**What is needed**
Can you find the lines of the listing that include "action" and copy every one?

*** Raw data ***

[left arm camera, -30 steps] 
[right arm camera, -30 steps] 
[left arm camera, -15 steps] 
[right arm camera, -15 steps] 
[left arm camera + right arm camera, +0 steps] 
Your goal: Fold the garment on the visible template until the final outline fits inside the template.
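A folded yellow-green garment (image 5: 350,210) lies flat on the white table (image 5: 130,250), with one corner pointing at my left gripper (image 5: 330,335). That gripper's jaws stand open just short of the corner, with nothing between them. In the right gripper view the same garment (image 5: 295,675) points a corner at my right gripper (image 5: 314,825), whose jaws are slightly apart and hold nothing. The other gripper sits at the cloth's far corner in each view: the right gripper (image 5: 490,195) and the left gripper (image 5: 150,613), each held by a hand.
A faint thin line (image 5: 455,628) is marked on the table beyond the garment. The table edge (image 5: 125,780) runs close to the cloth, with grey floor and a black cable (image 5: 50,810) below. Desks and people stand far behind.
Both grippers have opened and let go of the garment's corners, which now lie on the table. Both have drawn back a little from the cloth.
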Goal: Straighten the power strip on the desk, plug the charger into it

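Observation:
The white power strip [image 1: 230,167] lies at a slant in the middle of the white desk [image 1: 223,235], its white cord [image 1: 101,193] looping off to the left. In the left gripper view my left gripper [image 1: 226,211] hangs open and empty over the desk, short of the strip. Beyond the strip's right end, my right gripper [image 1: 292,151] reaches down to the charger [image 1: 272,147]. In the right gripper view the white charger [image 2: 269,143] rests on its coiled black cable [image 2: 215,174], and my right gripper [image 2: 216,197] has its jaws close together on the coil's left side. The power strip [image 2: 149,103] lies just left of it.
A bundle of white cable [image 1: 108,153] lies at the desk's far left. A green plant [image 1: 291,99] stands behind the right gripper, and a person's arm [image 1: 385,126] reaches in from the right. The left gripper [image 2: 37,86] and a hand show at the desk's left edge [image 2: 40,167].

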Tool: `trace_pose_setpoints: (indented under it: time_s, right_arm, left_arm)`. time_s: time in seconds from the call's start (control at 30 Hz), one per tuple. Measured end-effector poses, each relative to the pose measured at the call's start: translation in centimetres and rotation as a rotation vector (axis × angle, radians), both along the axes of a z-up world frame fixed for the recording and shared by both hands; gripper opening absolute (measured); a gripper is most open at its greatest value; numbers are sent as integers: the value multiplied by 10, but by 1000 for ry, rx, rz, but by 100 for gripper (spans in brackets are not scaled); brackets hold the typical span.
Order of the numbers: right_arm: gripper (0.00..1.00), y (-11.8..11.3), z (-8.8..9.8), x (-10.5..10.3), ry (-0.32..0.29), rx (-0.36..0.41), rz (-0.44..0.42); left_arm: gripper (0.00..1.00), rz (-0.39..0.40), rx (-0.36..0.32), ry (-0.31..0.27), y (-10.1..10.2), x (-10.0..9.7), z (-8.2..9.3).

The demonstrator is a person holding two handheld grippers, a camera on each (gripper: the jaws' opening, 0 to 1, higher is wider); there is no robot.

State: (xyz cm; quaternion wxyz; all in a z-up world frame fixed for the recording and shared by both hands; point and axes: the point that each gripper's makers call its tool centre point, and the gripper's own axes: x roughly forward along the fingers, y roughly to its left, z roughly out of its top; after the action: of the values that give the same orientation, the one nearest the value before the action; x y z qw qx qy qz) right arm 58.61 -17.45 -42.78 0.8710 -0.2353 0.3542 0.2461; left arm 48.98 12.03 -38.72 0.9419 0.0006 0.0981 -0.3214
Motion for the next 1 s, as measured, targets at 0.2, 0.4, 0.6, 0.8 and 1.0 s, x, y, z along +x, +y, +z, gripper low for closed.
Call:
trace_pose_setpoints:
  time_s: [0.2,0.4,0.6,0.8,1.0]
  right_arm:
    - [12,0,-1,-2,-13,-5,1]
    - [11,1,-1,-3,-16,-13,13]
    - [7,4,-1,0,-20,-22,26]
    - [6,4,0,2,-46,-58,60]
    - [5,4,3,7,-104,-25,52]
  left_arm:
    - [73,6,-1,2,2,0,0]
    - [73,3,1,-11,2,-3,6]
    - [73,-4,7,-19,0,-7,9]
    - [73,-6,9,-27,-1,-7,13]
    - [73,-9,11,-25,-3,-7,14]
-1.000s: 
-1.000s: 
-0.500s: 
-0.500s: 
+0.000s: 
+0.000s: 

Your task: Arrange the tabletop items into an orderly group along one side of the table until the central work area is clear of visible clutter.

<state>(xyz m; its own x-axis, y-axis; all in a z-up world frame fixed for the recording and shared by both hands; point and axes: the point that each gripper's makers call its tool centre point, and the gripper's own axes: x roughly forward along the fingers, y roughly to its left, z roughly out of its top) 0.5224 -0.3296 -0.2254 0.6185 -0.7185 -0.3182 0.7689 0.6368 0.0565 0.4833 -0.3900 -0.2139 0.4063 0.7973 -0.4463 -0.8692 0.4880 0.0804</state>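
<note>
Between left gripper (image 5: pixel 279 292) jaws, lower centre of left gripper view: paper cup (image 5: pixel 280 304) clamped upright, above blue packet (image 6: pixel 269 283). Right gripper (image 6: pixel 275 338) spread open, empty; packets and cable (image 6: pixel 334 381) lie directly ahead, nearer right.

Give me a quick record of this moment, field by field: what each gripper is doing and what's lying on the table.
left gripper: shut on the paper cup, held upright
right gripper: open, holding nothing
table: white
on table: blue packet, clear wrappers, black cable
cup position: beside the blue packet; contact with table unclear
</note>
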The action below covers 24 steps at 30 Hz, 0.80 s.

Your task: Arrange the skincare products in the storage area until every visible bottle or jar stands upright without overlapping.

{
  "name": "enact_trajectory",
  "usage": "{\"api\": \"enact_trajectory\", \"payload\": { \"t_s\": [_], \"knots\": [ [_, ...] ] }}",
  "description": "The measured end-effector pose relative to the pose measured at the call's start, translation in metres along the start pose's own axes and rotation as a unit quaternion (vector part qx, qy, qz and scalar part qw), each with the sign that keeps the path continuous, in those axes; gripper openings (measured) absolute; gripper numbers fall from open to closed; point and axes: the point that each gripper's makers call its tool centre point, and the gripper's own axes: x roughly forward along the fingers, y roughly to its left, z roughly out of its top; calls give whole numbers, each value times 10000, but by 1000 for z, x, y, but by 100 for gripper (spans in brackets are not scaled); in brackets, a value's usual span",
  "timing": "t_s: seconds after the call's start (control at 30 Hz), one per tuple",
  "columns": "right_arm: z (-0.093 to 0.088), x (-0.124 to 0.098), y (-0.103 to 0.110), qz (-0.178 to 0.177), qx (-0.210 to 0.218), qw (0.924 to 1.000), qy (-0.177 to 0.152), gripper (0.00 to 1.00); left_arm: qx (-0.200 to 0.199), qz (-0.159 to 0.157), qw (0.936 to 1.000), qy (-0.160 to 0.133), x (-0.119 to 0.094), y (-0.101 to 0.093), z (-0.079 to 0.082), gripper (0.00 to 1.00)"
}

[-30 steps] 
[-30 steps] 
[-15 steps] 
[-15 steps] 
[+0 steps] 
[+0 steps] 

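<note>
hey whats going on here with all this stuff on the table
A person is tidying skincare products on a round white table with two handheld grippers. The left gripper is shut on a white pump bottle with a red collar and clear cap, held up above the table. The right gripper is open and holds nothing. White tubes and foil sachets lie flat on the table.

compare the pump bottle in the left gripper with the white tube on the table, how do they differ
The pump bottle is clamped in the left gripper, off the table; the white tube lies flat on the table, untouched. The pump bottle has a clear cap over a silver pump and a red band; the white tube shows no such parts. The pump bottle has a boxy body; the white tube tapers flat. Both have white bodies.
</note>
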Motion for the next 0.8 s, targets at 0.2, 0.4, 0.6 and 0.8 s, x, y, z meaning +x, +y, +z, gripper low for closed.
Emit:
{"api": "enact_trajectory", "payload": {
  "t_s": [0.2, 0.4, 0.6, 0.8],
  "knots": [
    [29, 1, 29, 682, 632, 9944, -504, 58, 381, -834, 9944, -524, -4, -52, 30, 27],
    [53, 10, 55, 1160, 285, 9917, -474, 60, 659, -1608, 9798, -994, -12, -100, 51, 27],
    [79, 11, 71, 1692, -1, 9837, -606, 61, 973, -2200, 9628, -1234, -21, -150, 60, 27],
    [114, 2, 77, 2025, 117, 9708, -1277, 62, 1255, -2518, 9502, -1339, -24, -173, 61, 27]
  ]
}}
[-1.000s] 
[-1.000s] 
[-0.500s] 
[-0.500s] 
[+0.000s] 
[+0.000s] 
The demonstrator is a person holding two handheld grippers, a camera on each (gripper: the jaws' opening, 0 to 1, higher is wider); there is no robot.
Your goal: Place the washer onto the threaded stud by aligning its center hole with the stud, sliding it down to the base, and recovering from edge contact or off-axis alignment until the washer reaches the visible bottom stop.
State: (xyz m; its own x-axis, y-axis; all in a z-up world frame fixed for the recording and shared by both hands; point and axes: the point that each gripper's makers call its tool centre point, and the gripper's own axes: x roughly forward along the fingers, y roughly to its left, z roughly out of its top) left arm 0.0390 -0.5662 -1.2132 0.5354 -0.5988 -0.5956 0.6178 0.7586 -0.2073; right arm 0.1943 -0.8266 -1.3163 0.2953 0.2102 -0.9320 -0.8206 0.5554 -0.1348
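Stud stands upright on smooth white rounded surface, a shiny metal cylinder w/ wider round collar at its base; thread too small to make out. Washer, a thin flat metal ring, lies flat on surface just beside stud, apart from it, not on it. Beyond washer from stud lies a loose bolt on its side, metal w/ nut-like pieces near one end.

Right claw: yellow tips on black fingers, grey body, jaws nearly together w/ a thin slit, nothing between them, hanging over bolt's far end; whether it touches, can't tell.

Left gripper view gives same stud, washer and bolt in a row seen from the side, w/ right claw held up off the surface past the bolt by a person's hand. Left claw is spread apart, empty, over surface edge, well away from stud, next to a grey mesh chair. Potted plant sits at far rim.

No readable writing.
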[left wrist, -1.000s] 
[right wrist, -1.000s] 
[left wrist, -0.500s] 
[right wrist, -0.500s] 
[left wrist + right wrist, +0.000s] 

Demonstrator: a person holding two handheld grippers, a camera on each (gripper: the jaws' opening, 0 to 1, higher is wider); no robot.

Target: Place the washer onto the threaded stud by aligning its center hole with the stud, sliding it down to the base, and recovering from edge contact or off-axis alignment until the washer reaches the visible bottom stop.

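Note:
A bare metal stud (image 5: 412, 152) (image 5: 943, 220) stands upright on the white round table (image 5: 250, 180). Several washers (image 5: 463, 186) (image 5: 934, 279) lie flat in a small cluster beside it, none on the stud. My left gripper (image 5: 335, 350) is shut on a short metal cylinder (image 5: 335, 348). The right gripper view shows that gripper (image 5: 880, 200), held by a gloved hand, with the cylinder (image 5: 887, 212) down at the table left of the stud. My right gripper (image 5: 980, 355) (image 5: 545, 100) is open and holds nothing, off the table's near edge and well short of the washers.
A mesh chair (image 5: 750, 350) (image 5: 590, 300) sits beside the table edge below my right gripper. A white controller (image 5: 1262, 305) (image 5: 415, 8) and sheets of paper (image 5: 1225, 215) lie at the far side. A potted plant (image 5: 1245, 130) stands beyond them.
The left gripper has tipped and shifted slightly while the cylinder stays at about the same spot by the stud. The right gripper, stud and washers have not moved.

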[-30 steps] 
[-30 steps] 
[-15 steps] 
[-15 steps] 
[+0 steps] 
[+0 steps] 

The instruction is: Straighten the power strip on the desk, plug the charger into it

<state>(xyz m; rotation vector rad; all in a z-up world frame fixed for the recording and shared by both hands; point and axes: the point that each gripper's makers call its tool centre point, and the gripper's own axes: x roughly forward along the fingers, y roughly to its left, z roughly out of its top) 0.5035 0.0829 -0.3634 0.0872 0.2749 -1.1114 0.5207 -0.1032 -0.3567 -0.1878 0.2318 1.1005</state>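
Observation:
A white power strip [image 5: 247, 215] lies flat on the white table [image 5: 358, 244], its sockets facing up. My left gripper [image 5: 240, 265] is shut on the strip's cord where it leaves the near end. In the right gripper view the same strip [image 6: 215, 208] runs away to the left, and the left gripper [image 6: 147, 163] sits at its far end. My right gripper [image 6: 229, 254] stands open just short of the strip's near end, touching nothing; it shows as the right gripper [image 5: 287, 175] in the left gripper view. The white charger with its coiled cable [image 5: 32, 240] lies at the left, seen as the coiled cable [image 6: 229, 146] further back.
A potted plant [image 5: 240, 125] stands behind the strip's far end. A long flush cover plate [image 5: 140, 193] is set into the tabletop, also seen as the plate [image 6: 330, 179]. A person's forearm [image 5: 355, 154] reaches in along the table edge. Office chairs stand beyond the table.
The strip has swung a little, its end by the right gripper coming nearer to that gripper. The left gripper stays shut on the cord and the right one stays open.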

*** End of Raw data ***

**Exercise solution**
State: (xyz cm; quaternion wxyz; all in a z-up world frame fixed for the recording and shared by both hands; point and axes: the point that each gripper's makers call its tool centre point, and the gripper's own axes: x roughly forward along the fingers, y roughly to its left, z roughly out of its top; after the action: of the values that give the same orientation, the one nearest the value before the action; x y z qw qx qy qz) right arm 58.61 -17.45 -42.78 0.8710 -0.2353 0.3542 0.2461; left arm 48.98 12.03 -38.72 0.9419 0.0006 0.0981 -0.3214
The action below covers 24 steps at 30 Hz, 0.80 s.

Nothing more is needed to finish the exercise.